Vegetation Data Access

Accessing NDVI data on Tribal Subdivisions

For the vegetation health coding challenge, you used some sample data that we packaged up for you. In this lesson, we’’ll go through how we got that data. Give it a try, and then modify it to answer your own scientific question!

STEP 0: Set up

Import libraries

We’ll need some Python libraries to complete this workflow.

Try It: Import necessary libraries

In the cell below, making sure to keep the packages in order, add packages for:

  • Working with DataFrames
  • Working with GeoDataFrames
  • Making interactive plots of tabular and vector data
Reflect and Respond

What are we using the rest of these packages for? See if you can figure it out as you complete the notebook.

import json
import os
import pathlib
from glob import glob

import earthpy.api.appeears as eaapp
import earthpy
import hvplot.xarray
import rioxarray as rxr
import xarray as xr
See our solution!
import json
import os
import pathlib
from glob import glob

import earthpy.api.appeears as eaapp
import earthpy
import geopandas as gpd
import hvplot.pandas
import hvplot.xarray
import pandas as pd
import rioxarray as rxr
import xarray as xr

Next, we’ll set some parameters. You can use these to customize your workflow.

id = 'stars'
site_name = 'Gila River Indian Community'
data_dir = 'gila-river'
download_key = 'gila-river-ndvi'
project_title = 'Gila River Vegetation'

We have one more setup task. We’re not going to be able to load all our data directly from the web to Python this time. That means we need to set up a place for it.

GOTCHA ALERT!

A lot of times in Python we say “directory” to mean a “folder” on your computer. The two words mean the same thing in this context.

Try It
  1. Replace ‘my-data-folder’ with a descriptive directory name.
  2. Run the cell to display your project directory.
  3. Can you find the directory, either in a terminal or through your operating system’s file browser/explorer/finder?
# Create a project directory in the system data folder
project = earthpy.project.Project(dirname='my-data-folder')
project.project_dir
See our solution!
# Create a project directory in the system data folder
project = earthpy.project.Project(dirname=data_dir)
project.project_dir

**Final Configuration Loaded:**
{}
PosixPath('/home/runner/.local/share/earth-analytics/gila-river')

STEP 1: Study area

You can use any boundary for your study. In the example, we used the “American Indian Tribal Subdivisions” available from the US Census.

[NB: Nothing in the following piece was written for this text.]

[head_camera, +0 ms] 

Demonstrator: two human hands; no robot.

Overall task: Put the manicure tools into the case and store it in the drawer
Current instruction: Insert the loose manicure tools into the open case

We realize not everyone is cool with the term “American Indian”, especially when used by people who aren’t Tribal members. At the same time, others feel that it is important to reclaim “Indian”, and more importantly that’s the term a lot of Tribal people use every day. In this case, we’re stuck because of how this dataset is named in the Census boundary datasets…however, when sharing your work or publishing your own data, it’s important to include local communities in the area you are studying, about language choices but also throughout your project.

We’ll be downloading the boundaries using a web browser. The data source, data.gov, has placed restrictions on programmatic downloads (downloads using code). There are a number of ways to attempt to get around these restrictions, such as pretending to be a web browser by setting the User Agent parameter, but in this case we’ve found it’s just not worth the time and effort. Follow the steps below to download the data and put it somewhere that your Python code can find it.

STEP 1A: Open up the data catalog

Click this link: https://catalog.data.gov. You can also open your web browser and type it in if you prefer.

Open up the data.gov catalog.

STEP 1C: Open the dataset page

Find the “TIGER/Line Shapefile, 2020, Nation, U.S., American Indian Tribal Subdivisions” dataset in the search results, and click on the title to go to the dataset page.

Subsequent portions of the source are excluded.